À ce stade, le système utilise des appareils tels que des smartphones et des téléviseurs intelligents pour capturer les phrases que les gens prononcent au quotidien. Il ne s’agit pas de tout écouter, mais d’isoler les expressions qui indiquent un besoin ou un désir. Par exemple, si quelqu’un dit : « Notre climatiseur est sur le point de tomber en panne », cela devient un signal pour le système. C’est à ce moment-là que l’intelligence artificielle entre en jeu. Les phrases capturées sont analysées pour identifier les thèmes principaux : problèmes de voiture, besoins du ménage, besoins financiers. Chaque mot est transformé en données qui permettent de dresser le profil du client potentiel.
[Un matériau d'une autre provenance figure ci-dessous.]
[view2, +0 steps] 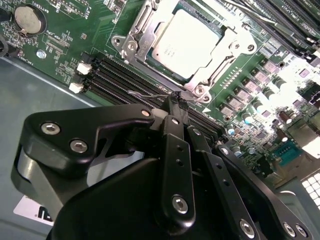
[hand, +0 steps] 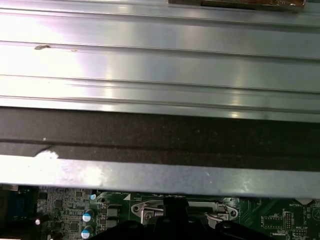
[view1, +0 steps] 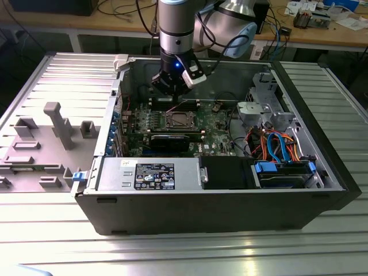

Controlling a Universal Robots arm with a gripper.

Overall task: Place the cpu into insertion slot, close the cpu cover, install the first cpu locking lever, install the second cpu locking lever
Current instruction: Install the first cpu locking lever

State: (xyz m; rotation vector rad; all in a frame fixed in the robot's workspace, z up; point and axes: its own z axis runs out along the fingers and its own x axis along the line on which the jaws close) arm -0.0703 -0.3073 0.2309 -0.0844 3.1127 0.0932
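Cpu (view2: 186, 42) seated in slot (view2: 131, 46), cover (view2: 227, 40) down over it. Gripper (view2: 173, 102) pinched on a thin wire lever (view2: 150, 95) beside socket; levers likely still unlatched.

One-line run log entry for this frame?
cpu: seated in insertion slot | cpu cover: closed | gripper: jaws shut on thin wire locking lever beside socket

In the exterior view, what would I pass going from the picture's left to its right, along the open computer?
Grey plastic fixture on the table → blue latch at the case corner → labelled power supply → the cpu in its socket, gripper above → blue drive bay.
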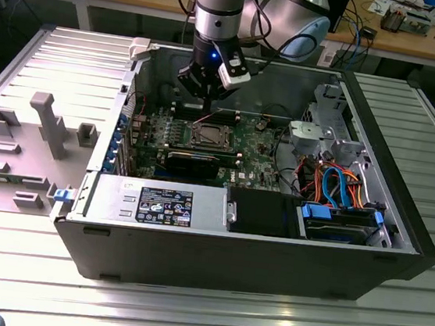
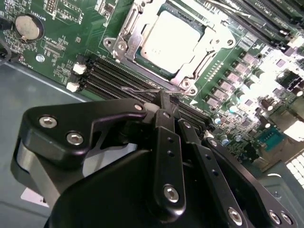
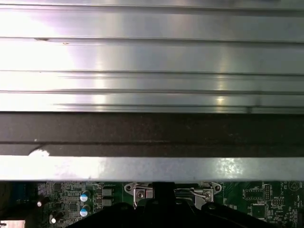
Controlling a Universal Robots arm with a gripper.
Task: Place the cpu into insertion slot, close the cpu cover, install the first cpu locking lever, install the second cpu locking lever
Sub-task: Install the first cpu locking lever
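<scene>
Second wrist view: my gripper [image 2: 165, 99] has its fingers pressed together at the thin locking lever [image 2: 140, 89]. Just beyond the tips lies the cpu [image 2: 168, 38], seated under the cpu cover [image 2: 127, 35]; the lever runs along the cover's near edge.

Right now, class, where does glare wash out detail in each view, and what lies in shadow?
Exterior view: glare streaks the ribbed metal table. Second wrist view: the cpu bleaches white, the gripper looks dark. First wrist view: bright bands cross the table.
</scene>
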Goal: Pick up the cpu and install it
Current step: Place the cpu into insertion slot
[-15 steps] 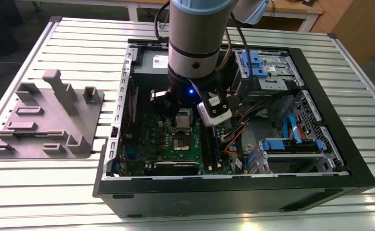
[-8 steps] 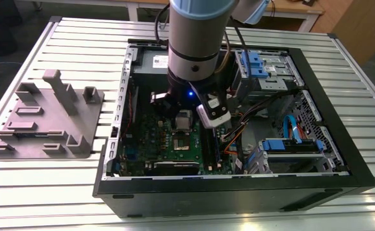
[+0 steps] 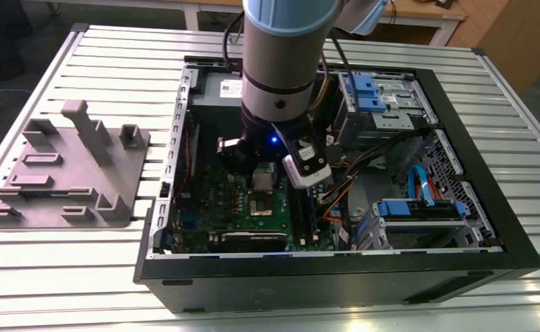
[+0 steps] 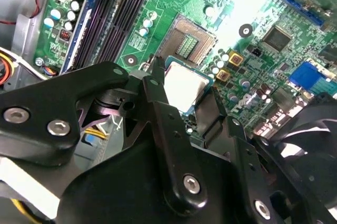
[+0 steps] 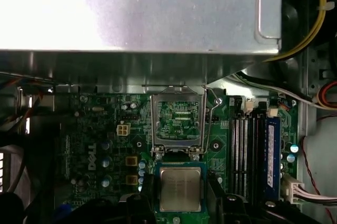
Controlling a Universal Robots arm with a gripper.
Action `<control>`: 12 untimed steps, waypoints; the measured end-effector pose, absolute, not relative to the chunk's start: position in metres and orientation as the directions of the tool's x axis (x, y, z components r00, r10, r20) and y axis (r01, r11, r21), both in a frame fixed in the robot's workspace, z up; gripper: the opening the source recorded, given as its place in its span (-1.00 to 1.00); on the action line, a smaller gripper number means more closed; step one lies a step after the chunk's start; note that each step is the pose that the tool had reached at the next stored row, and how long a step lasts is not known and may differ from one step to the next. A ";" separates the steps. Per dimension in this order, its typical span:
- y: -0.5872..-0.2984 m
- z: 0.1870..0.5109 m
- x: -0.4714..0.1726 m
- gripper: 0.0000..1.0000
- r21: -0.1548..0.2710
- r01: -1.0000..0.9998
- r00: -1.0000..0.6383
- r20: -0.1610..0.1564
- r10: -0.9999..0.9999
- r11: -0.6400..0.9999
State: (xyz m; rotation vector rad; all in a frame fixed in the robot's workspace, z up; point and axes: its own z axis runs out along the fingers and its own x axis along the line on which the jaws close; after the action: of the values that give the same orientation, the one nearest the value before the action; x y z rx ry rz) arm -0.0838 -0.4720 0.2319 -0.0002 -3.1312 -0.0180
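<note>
On the exterior view's left a grey fixture plate (image 3: 67,176) sits on the slatted table (image 3: 510,138). Next comes the open PC case (image 3: 344,277) with the arm (image 3: 284,62) reaching down inside. The gripper (image 4: 184,86) is pinching the cpu (image 5: 180,190) by two opposite edges, black fingers (image 4: 158,103) snug against it. The chip's a small flat square with a pale silvery lid, faint print and a thin green rim. It's over the green motherboard (image 5: 105,145), just beside the socket (image 5: 177,119), not in it. Blue drive bays (image 3: 367,93) are further right.
</note>
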 end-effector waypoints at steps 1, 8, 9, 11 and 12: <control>-0.472 0.231 -0.084 -0.06 0.011 -0.005 -1.000 0.010 -0.005 1.000; -0.474 0.229 -0.084 -0.06 -0.008 -0.034 -0.999 0.011 -0.034 0.999; -0.474 0.229 -0.084 -0.06 -0.018 -0.034 -0.999 0.011 -0.034 0.999; -0.474 0.228 -0.084 -0.06 -0.034 -0.034 -0.999 0.011 -0.034 0.999; -0.474 0.227 -0.084 -0.06 -0.035 -0.034 -0.999 0.011 -0.034 0.999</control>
State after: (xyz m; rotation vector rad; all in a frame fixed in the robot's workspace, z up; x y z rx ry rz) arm -0.0838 -0.4743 0.2268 0.0534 -3.1299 0.0546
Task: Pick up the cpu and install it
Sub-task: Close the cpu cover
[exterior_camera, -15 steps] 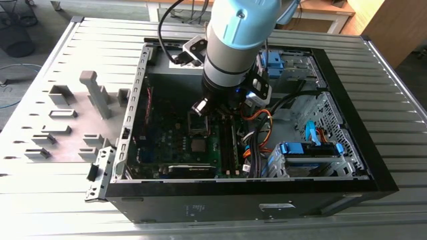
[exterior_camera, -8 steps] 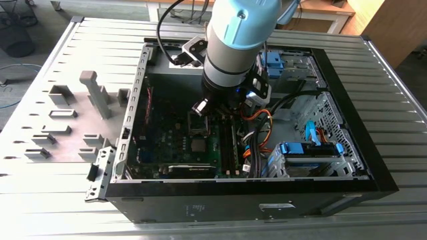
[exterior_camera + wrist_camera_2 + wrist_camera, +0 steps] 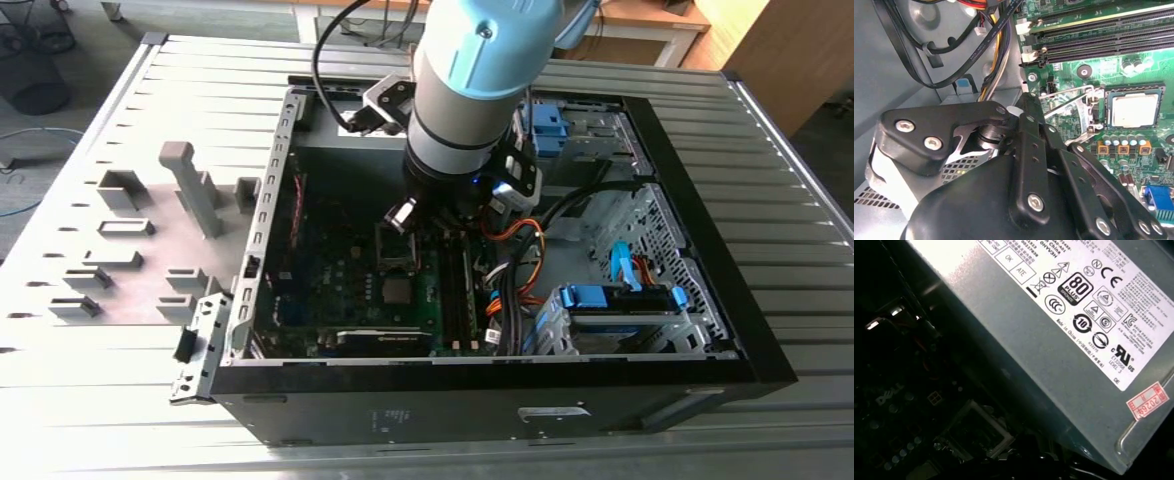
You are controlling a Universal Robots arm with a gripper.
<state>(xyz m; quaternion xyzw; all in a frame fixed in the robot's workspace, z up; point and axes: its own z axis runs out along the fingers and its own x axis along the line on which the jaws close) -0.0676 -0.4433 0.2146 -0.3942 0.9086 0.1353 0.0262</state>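
cpu [image 3: 1134,110] apparently seated in socket [image 3: 1108,112]; thin, light, stiff, fragile, take by edges. gripper [image 3: 404,218] nearby, opening cannot be told.

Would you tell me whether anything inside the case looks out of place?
Only the socket frame stands swung open beside the cpu, which lies flat and square; nothing looks damaged.

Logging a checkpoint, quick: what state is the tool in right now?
Tool: open or closed cannot be told. The cpu sits in its socket.
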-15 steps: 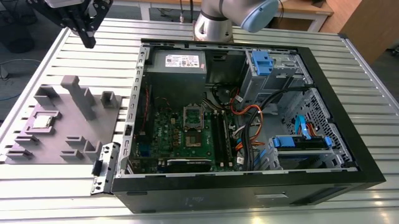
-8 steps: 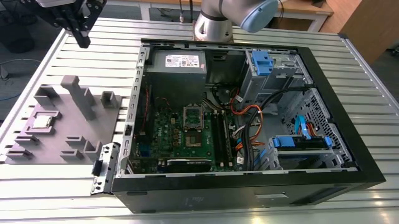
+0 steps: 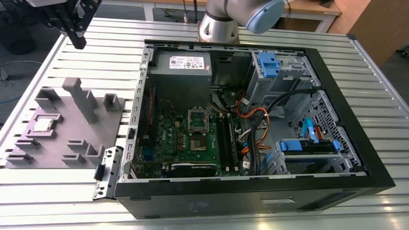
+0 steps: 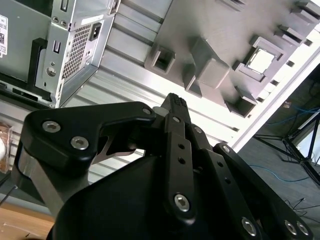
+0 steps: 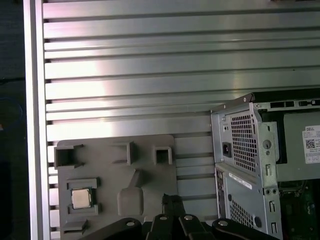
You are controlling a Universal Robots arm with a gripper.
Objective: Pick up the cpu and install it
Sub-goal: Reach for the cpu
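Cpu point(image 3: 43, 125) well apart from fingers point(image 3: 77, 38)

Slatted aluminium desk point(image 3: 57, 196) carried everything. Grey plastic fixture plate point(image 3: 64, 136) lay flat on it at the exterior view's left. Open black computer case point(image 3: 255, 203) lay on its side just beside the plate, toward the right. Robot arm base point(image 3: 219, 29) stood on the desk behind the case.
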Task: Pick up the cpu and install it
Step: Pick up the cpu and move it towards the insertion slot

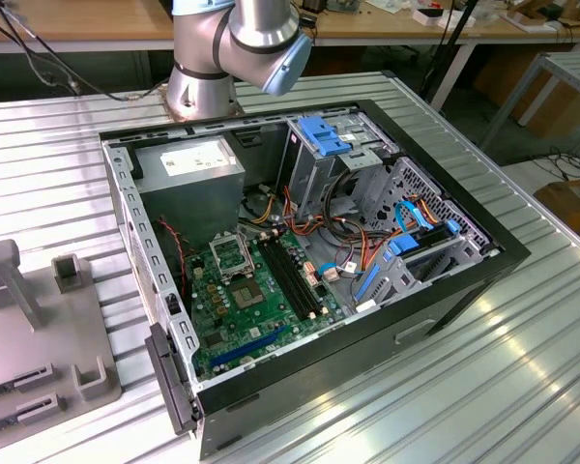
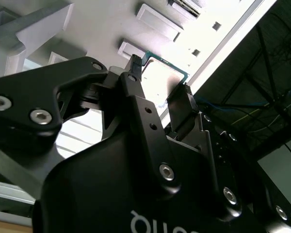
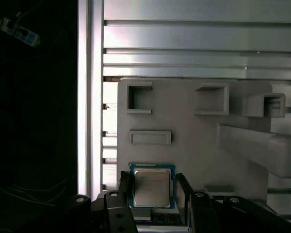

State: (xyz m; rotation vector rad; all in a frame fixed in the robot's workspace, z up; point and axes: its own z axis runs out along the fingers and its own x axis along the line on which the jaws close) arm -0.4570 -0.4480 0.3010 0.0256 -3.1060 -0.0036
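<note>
From where I stand, the gripper is drawn in narrow, to just the width of the cpu. The chip sits squarely between its two black fingers, one against one edge and the other against the opposite edge, so the gripper is clamped on it. The second wrist view looks along the fingers and agrees: the cpu is right out at the tips, one tip over a corner and the other touching the far edge.

Behind the chip is a pale grey fixture. I cannot tell whether the cpu rests on it or hangs just clear of it.

The cpu is a small, flat square. Its top is silver metal with a soft sheen and some faint print, and a thin blue-green rim of board shows around the metal. In the second wrist view the top catches the light and glares nearly white.

Just beyond the fingertips the fixture has a shallow oblong recess. Farther out are two square pockets, and a raised block stands off to one side. Past the fixture run the ribs of the metal bench.

In the exterior view the arm rises behind an open computer case that lies on the bench. Inside it are the green motherboard and its black socket. The grey fixture lies on the bench at the exterior view's left of the case.
</note>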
Une fois que CMG a identifié ce public, elle commence à envoyer des publicités ciblées. Les publicités peuvent apparaître sous différents formats : vidéos sur YouTube, résultats sur Google et Bing, publicités lors d’un streaming audio ou vidéo. Ces publicités sont conçues pour répondre directement aux besoins exprimés par les internautes dans leurs conversations, ce qui les rend particulièrement pertinentes.
En août dernier, 404 Media est entré en possession d’un ensemble de diapositives avec lesquelles CMG présente le service aux entreprises. Et ce qui confirme ce qui a émergé : Cox Media Group vend et propose cette technologie, revendiquant un partenariat avec Google (qui a retiré l’entreprise de son Partner Program), Amazon et Meta.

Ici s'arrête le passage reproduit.